*** Information provided ***

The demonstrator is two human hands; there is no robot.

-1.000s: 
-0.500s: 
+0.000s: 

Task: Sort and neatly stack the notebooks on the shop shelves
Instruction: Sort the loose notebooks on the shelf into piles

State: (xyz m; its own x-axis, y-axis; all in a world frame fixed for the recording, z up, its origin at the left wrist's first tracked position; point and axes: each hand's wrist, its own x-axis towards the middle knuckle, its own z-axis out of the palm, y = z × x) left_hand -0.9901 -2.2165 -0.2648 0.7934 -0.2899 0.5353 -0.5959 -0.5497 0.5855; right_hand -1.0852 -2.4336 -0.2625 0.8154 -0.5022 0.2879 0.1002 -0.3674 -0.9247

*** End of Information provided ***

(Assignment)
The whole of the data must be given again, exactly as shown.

(Answer space)
The demonstrator is two human hands; there is no robot.

-1.000s: 
-0.500s: 
+0.000s: 

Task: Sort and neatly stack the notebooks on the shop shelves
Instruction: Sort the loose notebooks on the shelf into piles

State: (xyz m; its own x-axis, y-axis; all in a world frame fixed for the recording, z up, its origin at the left wrist's first tracked position; point and axes: each hand's wrist, its own x-axis towards the middle knuckle, its own z-axis out of the palm, y = z × x) left_hand -0.9901 -2.2165 -0.2648 0.7934 -0.2899 0.5353 -0.5959 -0.5497 0.5855; right_hand -1.0852 -2.4336 -0.2625 0.8154 -0.5022 0.2879 0.1002 -0.3674 -0.9247

This response is done.